#### [Action item]
Begin at the line below that has "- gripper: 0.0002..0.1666" and stop after the line that has "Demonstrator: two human". Please restate only those lines, word for word.
** Opening Supplied information block **
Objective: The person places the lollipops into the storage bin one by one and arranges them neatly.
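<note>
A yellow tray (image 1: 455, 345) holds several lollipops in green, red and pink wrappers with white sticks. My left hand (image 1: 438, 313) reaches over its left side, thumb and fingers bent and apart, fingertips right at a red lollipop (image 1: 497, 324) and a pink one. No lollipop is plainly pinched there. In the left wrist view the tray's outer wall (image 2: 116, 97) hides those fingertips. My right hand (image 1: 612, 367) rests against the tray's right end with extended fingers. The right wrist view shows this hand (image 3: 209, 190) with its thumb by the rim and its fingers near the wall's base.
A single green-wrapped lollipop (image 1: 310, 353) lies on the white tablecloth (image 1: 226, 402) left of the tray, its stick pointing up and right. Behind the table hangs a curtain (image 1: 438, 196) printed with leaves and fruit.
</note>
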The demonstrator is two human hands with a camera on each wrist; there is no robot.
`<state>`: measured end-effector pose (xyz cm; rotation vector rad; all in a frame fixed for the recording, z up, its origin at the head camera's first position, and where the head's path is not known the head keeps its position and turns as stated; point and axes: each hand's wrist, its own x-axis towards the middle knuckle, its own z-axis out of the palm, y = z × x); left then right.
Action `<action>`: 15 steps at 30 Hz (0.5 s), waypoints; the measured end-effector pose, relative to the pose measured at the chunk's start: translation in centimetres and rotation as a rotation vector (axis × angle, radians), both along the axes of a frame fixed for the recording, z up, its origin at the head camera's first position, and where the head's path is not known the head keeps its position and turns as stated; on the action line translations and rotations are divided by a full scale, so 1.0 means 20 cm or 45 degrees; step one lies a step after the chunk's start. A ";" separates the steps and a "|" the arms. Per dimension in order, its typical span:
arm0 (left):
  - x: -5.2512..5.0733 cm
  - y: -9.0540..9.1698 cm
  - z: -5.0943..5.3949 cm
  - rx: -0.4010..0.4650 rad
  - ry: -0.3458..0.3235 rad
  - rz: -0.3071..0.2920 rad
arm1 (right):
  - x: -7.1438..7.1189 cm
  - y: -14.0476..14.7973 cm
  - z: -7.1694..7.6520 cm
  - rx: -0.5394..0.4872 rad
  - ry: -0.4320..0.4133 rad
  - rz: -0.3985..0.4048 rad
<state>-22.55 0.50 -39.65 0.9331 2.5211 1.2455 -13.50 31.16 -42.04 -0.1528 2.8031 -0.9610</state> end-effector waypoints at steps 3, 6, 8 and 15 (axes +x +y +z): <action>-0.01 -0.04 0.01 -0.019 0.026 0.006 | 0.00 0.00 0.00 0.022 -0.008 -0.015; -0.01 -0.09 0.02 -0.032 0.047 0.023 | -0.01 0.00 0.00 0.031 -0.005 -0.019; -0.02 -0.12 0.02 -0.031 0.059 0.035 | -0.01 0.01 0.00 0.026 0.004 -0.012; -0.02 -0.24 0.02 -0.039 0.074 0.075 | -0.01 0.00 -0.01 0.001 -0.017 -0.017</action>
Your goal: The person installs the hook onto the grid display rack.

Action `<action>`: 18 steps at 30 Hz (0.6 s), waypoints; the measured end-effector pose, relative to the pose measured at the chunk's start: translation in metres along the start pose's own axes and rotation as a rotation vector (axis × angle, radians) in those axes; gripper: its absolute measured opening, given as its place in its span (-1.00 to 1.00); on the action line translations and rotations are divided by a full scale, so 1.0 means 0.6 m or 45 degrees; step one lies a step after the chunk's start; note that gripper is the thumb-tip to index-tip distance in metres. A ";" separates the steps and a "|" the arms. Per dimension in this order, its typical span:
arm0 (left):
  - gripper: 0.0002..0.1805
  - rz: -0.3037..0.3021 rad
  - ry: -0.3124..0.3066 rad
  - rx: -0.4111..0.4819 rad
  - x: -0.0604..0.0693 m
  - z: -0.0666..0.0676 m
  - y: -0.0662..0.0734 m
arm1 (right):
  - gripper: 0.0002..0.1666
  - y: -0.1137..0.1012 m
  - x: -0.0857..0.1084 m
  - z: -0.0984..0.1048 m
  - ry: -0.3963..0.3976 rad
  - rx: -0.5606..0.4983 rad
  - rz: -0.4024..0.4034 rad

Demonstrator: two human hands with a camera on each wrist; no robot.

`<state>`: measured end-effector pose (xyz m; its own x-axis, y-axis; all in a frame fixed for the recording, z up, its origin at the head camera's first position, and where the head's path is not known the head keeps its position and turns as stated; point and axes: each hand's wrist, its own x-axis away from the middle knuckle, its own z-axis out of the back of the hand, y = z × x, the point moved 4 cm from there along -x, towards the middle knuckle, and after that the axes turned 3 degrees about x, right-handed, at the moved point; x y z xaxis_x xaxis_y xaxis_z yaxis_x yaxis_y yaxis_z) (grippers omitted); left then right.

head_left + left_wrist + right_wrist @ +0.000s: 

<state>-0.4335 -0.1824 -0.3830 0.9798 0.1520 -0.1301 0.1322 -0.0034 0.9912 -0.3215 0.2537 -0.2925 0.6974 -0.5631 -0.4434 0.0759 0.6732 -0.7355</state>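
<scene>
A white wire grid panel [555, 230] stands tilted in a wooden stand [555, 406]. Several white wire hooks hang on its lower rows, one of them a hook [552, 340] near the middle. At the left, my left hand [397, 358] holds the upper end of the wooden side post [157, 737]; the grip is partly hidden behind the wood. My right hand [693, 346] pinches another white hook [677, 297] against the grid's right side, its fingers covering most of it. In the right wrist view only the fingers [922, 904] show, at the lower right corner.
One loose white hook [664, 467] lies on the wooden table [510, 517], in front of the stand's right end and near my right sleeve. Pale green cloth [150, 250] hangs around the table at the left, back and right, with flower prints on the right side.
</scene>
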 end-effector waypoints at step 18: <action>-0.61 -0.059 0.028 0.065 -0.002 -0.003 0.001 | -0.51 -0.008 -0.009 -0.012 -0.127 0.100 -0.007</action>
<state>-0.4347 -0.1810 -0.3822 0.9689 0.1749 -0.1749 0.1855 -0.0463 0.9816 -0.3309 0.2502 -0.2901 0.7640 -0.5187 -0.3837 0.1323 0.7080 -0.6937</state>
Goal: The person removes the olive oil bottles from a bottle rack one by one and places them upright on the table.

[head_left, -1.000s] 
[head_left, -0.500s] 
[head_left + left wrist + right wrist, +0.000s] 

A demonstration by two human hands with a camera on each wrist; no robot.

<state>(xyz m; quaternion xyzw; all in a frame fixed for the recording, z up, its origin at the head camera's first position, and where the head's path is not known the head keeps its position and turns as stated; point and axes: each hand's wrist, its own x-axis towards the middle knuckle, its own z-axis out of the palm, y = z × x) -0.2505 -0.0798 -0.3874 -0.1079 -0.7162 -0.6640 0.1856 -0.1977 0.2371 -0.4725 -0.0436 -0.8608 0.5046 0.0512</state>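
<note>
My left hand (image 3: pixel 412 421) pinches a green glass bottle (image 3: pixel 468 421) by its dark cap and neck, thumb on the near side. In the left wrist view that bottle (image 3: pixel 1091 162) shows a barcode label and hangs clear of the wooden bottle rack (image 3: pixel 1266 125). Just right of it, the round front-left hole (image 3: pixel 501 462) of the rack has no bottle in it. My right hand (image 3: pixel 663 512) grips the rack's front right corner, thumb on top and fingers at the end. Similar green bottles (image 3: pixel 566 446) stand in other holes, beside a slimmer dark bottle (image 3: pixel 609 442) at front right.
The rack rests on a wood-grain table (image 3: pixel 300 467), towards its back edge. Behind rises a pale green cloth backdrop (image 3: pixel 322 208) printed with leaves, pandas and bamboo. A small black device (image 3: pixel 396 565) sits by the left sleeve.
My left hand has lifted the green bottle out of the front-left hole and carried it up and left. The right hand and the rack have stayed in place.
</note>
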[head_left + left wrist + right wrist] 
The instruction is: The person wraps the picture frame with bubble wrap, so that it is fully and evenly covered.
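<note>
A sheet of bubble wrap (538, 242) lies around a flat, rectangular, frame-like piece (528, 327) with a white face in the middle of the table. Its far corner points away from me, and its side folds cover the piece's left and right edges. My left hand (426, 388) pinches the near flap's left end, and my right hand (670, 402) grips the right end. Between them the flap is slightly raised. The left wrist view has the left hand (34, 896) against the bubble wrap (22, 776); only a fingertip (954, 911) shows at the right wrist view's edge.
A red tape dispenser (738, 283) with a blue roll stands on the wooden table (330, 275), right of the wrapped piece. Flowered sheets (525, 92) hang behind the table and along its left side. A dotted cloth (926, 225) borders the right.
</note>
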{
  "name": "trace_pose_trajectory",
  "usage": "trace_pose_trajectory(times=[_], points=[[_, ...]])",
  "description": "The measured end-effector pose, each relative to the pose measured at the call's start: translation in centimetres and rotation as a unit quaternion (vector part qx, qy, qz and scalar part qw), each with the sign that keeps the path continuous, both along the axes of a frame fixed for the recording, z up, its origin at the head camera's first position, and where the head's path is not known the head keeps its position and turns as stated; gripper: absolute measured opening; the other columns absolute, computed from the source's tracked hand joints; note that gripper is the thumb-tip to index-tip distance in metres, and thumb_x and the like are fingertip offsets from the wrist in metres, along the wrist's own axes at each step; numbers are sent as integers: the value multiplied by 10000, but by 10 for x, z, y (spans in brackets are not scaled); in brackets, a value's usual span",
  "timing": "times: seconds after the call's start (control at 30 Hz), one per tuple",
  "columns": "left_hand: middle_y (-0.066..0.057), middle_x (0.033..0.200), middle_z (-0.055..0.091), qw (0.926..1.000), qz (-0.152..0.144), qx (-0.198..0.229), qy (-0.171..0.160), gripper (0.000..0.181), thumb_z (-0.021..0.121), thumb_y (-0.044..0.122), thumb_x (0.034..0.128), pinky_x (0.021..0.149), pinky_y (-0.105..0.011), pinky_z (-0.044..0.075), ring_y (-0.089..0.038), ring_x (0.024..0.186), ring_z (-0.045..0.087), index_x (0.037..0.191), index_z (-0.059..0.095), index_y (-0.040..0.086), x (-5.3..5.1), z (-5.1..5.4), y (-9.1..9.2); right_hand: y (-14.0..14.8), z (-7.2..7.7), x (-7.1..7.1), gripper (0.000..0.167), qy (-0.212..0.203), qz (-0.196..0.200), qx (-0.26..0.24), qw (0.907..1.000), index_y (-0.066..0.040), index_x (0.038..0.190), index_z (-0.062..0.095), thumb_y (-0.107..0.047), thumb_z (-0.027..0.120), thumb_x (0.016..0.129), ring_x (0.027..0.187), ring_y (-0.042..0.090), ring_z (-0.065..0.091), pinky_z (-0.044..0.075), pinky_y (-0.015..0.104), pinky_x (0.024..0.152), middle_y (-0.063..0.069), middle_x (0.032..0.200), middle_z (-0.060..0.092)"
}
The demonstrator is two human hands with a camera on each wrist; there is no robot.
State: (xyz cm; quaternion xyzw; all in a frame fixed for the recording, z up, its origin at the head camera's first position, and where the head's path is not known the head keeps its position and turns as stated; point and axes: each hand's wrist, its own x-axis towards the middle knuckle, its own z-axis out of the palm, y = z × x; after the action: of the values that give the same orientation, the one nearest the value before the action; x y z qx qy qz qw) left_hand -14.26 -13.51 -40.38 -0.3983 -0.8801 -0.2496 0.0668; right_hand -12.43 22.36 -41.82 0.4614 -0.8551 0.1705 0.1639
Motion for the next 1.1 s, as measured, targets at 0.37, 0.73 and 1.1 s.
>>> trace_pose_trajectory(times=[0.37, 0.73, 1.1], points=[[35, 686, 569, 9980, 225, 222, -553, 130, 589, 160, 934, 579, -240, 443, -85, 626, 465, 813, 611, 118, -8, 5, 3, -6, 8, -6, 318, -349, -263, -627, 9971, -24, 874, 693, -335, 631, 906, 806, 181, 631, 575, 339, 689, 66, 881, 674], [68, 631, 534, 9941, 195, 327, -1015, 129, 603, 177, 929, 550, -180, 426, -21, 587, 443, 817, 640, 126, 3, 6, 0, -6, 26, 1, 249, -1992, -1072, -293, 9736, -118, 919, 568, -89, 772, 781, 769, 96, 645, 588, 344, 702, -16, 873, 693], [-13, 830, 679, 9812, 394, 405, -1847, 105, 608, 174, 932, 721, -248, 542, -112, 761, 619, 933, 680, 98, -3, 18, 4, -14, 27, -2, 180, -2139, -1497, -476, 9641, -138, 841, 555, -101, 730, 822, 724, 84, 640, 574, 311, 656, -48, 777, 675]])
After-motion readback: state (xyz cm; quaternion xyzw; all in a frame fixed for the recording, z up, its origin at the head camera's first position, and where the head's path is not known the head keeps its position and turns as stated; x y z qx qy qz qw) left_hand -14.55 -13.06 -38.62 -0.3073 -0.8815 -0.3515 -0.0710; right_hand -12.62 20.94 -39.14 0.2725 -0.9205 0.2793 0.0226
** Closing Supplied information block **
#### [Solution to the problem]
  - gripper: 0.0002..0.1666
  - y: -0.1137..0.1012 m
  - x: -0.0857..0.1084 m
  - z: -0.0984..0.1048 m
  - ry: -0.3963..0.3976 rad
  - rx: -0.5606..0.4983 rad
  - rz: -0.4024..0.4034 rad

Demonstrator: two human hands with a camera on each wrist; no robot.

No more output will be added to the exercise.